Absolutely reasonable to say this is out of scope, but it feels close to being viable with the existing structure. I see that _load wants a numpy array of bytes and I wish I could just dump that array in directly rather than saving to file first. For my particular data stream, I can guarantee even splits between packets so hopefully it'd be relatively clean.

In the longer term, allowing such a thing might benefit from a little bit of overhead to handle the case of missing bytes or extra bytes (if a packet is split across a chunk boundary). Both cases would preferably (to me) still return the successful packets up to that point and then return the incomplete packets or extra bytes for handling at a higher level.

@ddasilva
Copy link
Collaborator

ddasilva commented Aug 3, 2023

Hi @scandey ,

This is an interesting idea, and I think it's a more simple to do than we might think. I think we could make this work by modifying utils.iter_packet_bytes() to incrementally call .read(n) on a file-like object to read the next n bytes as needed, blocking for more input when its not available. Then, we could do something like this to handle streaming telemetry over a socket:

  1. Open a socket as a file-like object
  2. For each packet bytes in util_iter_packet_bytes(socket_file)
    • Get the APID with utils.read_primary_headers(packet_bytes)
    • Parse the packet bytes with the correct packet definition for the given APID
    • Do something with that parsed packet

Do you have a use case in mind for your project? It would cool to actually prove this works end-to-end.

In the longer term, allowing such a thing might benefit from a little bit of overhead to handle the case of missing bytes or extra bytes (if a packet is split across a chunk boundary). Both cases would preferably (to me) still return the successful packets up to that point and then return the incomplete packets or extra bytes for handling at a higher level.

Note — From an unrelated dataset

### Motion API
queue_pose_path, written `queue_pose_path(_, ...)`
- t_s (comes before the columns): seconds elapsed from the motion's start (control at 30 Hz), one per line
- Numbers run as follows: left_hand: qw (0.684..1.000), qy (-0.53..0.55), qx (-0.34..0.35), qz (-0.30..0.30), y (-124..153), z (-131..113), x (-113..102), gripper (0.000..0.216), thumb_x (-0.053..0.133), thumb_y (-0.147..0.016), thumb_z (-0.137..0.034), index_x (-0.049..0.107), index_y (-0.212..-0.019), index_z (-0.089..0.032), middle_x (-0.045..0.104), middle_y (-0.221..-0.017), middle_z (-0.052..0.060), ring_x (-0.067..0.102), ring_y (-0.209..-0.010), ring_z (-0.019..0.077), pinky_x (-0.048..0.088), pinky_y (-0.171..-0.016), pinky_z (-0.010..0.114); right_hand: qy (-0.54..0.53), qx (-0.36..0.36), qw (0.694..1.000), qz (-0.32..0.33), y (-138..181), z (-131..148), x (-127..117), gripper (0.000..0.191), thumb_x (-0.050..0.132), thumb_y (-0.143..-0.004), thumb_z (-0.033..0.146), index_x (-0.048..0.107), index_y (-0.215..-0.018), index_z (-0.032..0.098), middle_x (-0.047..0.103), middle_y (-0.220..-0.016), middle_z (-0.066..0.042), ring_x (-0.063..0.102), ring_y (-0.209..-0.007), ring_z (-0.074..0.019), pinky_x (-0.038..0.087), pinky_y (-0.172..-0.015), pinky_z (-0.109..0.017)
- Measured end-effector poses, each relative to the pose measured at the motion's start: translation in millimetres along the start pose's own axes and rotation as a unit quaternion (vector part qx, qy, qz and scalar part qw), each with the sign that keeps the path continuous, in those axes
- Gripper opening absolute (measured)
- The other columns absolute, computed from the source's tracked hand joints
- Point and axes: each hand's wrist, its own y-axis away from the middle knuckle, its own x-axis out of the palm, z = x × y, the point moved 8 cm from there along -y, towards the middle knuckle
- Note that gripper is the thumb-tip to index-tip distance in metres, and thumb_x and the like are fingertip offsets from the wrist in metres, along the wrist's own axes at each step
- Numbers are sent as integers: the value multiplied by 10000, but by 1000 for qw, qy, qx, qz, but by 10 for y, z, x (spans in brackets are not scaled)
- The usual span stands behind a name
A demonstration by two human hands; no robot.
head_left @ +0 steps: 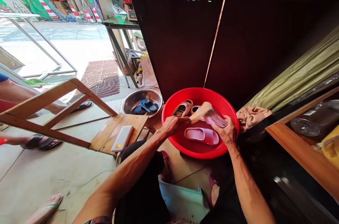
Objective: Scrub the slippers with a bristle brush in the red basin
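Note:
My left hand [172,125] is closed round the handle of a pale scrubbing brush [200,112]. The brush head rests against or very near a pink slipper [214,117], whose patterned sole faces up. At its near end, my right hand [227,132] grips that slipper over a red plastic basin [171,135]. Lower in the basin lies another pink slipper [195,134]. A brown slipper [187,107] leans by the back left wall, and a light one behind the brush is partly hidden.
Left of the basin stands a metal bowl [126,106] with dark blue slippers [148,105]. A wooden chair [106,135] carries a white power bank [123,138] with a cable. A dark panel [182,47] rises behind, a wooden-edged cabinet [296,153] right. Another person's legs [23,97] are at left.

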Motion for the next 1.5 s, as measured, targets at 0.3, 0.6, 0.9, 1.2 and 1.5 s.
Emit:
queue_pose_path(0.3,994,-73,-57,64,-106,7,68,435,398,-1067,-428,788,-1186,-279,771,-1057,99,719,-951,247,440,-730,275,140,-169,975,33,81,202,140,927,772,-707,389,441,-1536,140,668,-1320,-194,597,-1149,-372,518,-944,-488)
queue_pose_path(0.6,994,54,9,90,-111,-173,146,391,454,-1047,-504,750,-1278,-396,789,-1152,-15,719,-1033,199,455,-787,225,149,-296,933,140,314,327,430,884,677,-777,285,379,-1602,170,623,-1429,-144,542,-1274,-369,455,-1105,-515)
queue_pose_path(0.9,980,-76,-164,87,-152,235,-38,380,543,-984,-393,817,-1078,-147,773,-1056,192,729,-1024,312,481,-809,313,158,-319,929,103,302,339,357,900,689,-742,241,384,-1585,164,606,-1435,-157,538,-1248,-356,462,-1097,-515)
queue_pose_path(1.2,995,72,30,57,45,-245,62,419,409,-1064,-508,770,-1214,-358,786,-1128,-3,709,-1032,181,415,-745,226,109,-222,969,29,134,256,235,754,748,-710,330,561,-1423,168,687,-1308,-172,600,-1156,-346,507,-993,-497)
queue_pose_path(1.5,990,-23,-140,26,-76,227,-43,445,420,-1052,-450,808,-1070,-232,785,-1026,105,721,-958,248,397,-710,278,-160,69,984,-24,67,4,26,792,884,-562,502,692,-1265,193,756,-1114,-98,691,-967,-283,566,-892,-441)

Right now a number of functions will issue a warning if bytes are missing at the end of the stream to complete the length stated in the last packet (utils.iter_packet_bytes() does this). I have been thinking it actually makes more sense to report extra bytes instead of missing bytes. If you have an incomplete header at the end of the file, it's not quite possible to determine how many bytes are missing from the last packet.

@scandey
Copy link
Author

scandey commented Aug 4, 2023

I'm working on internal calibration for the electric fields instrument on the TRACERS spacecraft (project/SOC at UIowa, instrument at UC Berkeley). I have lots of relatively simple CCSDS packets streaming in that I currently chunk into files of few minutes at a time to look at with CCSDSpy. I currently split the files by APID into new files and read with CCSDSpy, but it would be nice to iterate over packets, grab the ones I want into byte arrays by APID using util_iter_packet_bytes and split_by_apid, and only do the full loading process on a subset (without making a series of files). That would also serve nicely for pulling in live data from a socket (though I'd still chunk the data elsewhere for archive).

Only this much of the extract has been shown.